Always a queue at the place that is too posh for Posh
Around the corner from me in Venice Beach is a restaurant with an unpronounceable name. Or maybe it's only pronounceable if you're cool enough, and clearly, I'm not.
It's called Gjelina, and despite its high style, vaguely pretentious air, and often haughty staff, the food is really good. Great pizzas, wonderful main dishes and one of the great desserts of all time, a butterscotch pudding with salted caramel and crème fraîche. It's worth the long wait and indifferent staff just to tuck into that salty-sweet confection.
By the way, it's pronounced "Jel-ina". The "G" is silent. Unless you're a tourist or some kind of clueless rube, in which case you'll mistakenly pronounce the "G" and instantly be identified as such, which is probably why they tacked the "G" on there in the first place.
But because people in Los Angeles in general don't mind being abused by a condescending waiter earning $7 an hour, Gjelina has become quite a hot ticket, with lines out the door. And it's a rare lunch or dinner that goes by without a celebrity sighting. In a short few years, Gjelina has earned a place in the handful of certifiably "hot" LA restaurants.

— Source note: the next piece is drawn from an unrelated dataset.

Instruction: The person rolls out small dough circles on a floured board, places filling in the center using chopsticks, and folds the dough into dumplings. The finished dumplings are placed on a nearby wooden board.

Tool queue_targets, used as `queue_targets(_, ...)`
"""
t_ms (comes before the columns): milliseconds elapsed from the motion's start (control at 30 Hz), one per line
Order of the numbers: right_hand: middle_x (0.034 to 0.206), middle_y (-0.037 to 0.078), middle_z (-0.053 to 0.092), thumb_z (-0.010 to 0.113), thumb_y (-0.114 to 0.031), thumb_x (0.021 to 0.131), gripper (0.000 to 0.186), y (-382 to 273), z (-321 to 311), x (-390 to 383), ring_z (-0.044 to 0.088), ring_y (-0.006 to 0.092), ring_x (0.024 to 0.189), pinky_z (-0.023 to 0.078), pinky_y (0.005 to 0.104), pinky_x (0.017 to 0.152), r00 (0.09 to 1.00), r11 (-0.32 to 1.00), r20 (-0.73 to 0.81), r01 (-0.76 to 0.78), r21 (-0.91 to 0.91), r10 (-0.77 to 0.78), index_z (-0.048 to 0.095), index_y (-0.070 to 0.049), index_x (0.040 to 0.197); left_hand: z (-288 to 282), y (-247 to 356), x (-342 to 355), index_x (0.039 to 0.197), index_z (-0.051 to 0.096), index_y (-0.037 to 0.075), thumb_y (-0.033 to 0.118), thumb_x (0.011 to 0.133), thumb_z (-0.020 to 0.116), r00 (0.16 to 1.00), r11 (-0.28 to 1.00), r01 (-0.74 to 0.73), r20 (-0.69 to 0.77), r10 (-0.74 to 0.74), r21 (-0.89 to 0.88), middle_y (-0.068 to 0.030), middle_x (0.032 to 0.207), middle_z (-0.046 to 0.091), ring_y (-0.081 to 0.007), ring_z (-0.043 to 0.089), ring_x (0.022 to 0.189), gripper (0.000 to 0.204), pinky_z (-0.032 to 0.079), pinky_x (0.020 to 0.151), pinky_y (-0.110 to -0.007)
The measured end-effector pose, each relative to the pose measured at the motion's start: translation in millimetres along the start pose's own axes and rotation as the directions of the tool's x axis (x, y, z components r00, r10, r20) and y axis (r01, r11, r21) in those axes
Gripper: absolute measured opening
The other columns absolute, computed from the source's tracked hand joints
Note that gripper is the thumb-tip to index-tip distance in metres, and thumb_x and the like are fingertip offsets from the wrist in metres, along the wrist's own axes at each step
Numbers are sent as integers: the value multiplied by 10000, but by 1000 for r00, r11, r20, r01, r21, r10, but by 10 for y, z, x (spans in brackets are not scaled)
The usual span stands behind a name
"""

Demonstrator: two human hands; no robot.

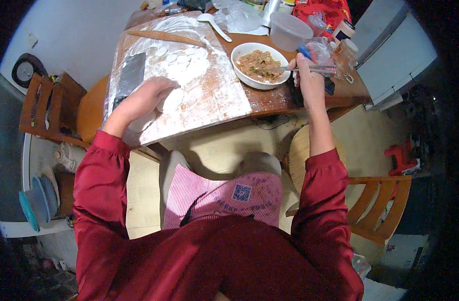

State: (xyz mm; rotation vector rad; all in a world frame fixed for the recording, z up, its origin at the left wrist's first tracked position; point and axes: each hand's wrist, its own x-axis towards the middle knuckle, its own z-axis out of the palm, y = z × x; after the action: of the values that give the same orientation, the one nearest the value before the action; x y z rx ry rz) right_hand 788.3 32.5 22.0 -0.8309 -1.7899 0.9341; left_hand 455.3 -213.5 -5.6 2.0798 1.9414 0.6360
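My left hand (pixel 148 98) is over the floured board (pixel 217 108), fingers loosely bent and reaching to the edge of a round dough wrapper (pixel 171 101). Its thumb is hidden. Another wrapper (pixel 142 123) lies beneath my wrist. More pale dough rounds (pixel 182 61) lie farther up the board, dusted with flour. To the right, my right hand (pixel 310 75) is closed around a pair of chopsticks (pixel 317 68). Their tips dip into the minced filling (pixel 257 64) inside a white bowl (pixel 238 73).
A rolling pin (pixel 164 36) and a dark flat blade (pixel 131 75) lie on the board. Past it are a white spoon (pixel 214 26), a clear plastic tub (pixel 289 31), jars (pixel 344 30) and bags (pixel 235 16). A wooden chair (pixel 375 205) stands to the right, another chair (pixel 49 108) to the left.
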Motion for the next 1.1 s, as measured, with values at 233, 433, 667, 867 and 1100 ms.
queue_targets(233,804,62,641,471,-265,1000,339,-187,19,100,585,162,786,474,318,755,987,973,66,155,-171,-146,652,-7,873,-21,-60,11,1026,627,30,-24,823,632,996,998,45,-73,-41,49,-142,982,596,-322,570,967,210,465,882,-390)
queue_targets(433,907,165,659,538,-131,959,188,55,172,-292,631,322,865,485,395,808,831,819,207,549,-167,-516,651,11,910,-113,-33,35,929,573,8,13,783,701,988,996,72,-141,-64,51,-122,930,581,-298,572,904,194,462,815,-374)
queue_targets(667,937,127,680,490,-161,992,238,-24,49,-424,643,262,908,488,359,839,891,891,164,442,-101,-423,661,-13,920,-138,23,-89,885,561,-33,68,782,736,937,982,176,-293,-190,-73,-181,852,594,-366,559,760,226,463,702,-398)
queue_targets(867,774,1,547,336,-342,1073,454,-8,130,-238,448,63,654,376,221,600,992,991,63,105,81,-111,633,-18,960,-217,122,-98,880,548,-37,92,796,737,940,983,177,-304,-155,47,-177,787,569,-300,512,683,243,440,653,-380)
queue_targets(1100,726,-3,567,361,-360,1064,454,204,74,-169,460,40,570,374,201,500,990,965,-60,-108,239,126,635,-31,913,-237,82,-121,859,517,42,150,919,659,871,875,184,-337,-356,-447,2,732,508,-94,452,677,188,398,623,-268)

Of course, running a restaurant in a town overpopulated with cosseted stars and pampered executives can't be an easy job. Angelenos tend to saunter through of-the-moment restaurants as if they owned them, and for even the most B of B-listers, the menu is less a list of available food options than a point of departure for fanciful and capricious requests. Ordering "off the menu" is a sign of prestige and importance, which is why everyone in Los Angeles tries to do it.

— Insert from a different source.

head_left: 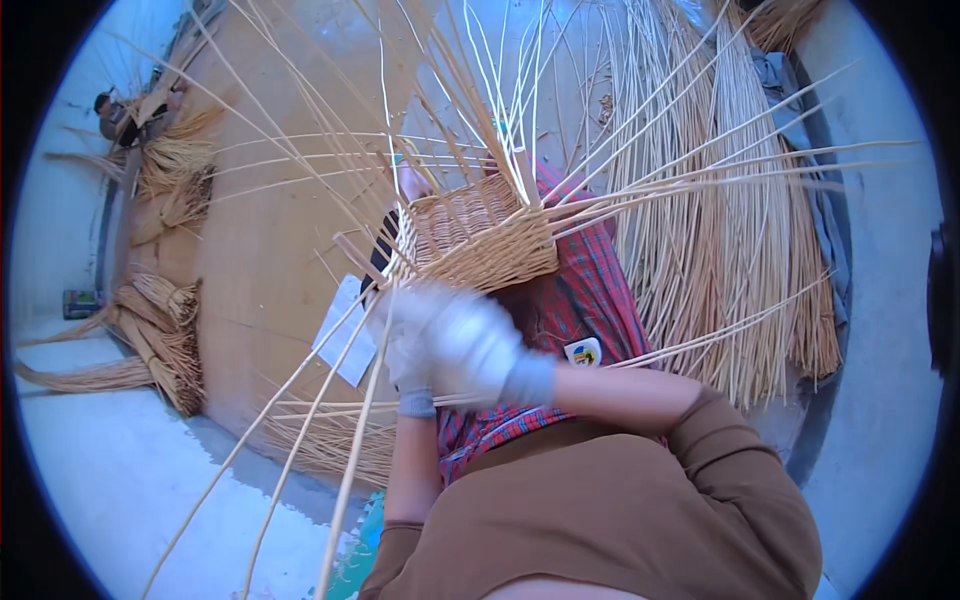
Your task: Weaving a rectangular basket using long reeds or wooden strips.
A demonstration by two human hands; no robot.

I've seen a famous Hollywood name take a seat at a hip sushi bar, and then announce in a bored voice that she was in the mood for an omelette. Which they made. And I've had lunch with a studio executive who ordered a Caesar salad, then told the waiter to hold the salad dressing, the croutons, the garlic and the anchovy. In other words, he just wanted a pile of dry lettuce leaves. Which they made.

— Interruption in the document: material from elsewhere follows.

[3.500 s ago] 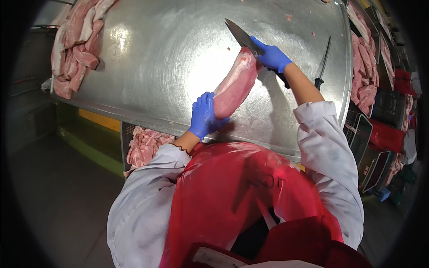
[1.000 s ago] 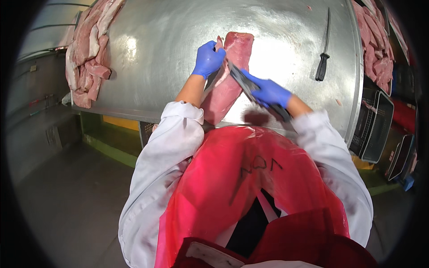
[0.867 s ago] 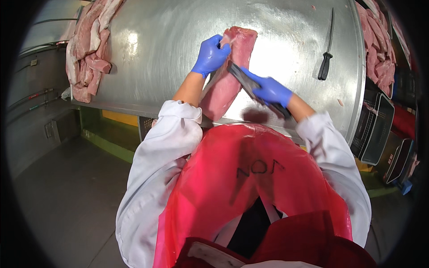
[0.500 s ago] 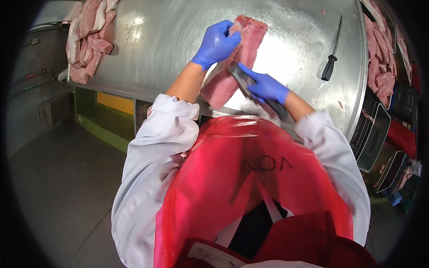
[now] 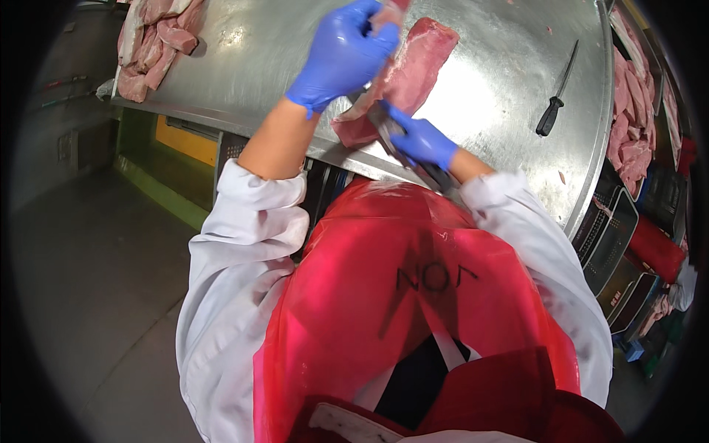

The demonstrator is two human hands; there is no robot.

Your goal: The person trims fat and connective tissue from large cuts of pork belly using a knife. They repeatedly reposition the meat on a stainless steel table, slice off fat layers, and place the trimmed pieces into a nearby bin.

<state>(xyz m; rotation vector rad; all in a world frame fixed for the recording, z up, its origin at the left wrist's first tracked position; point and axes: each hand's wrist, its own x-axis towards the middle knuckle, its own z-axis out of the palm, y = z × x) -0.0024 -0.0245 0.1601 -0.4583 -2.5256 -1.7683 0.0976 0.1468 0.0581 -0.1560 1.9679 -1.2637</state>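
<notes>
On the metal table lies a long slab of raw pink meat (image 5: 419, 70), its near end close to the table's front edge. My left hand (image 5: 343, 59), in a blue glove, is raised over the slab's left side. Its fingers are closed on a pale pink strip of meat (image 5: 389, 13), partly cut off by the frame's upper edge. A knife (image 5: 387, 134), blurred by motion, is gripped in my gloved right hand (image 5: 425, 142) beside the slab's near end. Whether its blade touches the meat cannot be made out.
Raw meat pieces are heaped (image 5: 151, 48) on the table's far left. A black-handled sharpening steel (image 5: 550, 111) lies on the metal table (image 5: 502, 88) to the right. Beyond the right edge are more meat (image 5: 631, 125) and dark crates (image 5: 617, 236).
My left hand has risen off the slab with the strip in its fingers. My right hand and the knife have shifted slightly left, staying near the slab's near end.
</notes>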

Gjelina is a little different. There's one rule that they enforce with an iron fist: no substitutions, no adjustments, no changes to the menu. No "dressing on the side", no "hold the mushrooms", no changes whatsoever. They are "politely declined", according to the menu.
But in a town like Los Angeles, an immovable object like a menu rule and an unstoppable force like a celebrity are destined to clash, and last week at Gjelina they did.
Posh Spice - more formally known as Victoria Beckham, the groaningly pregnant wife of football star David Beckham - dined with the short-tempered, potty-mouthed master chef Gordon Ramsay at Gjelina, and the unwitting Mrs Beckham made a simple request. Rotund and uncomfortable, moments from childbirth, she asked if pretty-please she could have a simpler version of a salad on the menu.
Nope, they said.
Wait, wait, wait, said prickly chef Ramsay. He reminded the staff that the woman is pregnant, and therefore hugely sensitive to taste and touch, and really wasn't asking for much. Surely it's easy to leave things off of a salad, he said.
Nope, they said. And that was that.
On the one hand, it's an awfully nasty restaurant management that can turn Victoria Beckham into a sympathetic figure. On the other hand, it's easy to see how a restaurant — especially a hot one in Los Angeles — could be forced to make and enforce such a no-modifications policy. On the third hand, she's a pregnant woman. Surely some kind of accommodation could be made for that.
Chef Ramsay runs an empire of terrific and accommodating restaurants. He's a terror to his underlings in the kitchen, but to his customers in the dining room he's a pussycat. He knows what an easy request is when he hears it, just as he knows what a troublemaking customer is when he meets one. If he says they should have done it, then they should have done it.
I wish, though, that I had been there to see the look on Mrs Beckham's face when the diffident, brusque waiter - whose entire net worth, I bet, is less than the value of a single piece of jewellery on her exquisite finger - shrugged, shook his head, and said: "No, sorry". She must have been astonished. She must have been baffled.
Who knows when the last time was that anyone told a celebrity "no"? Something tells me that the $7-an-hour waiter had fun doing it.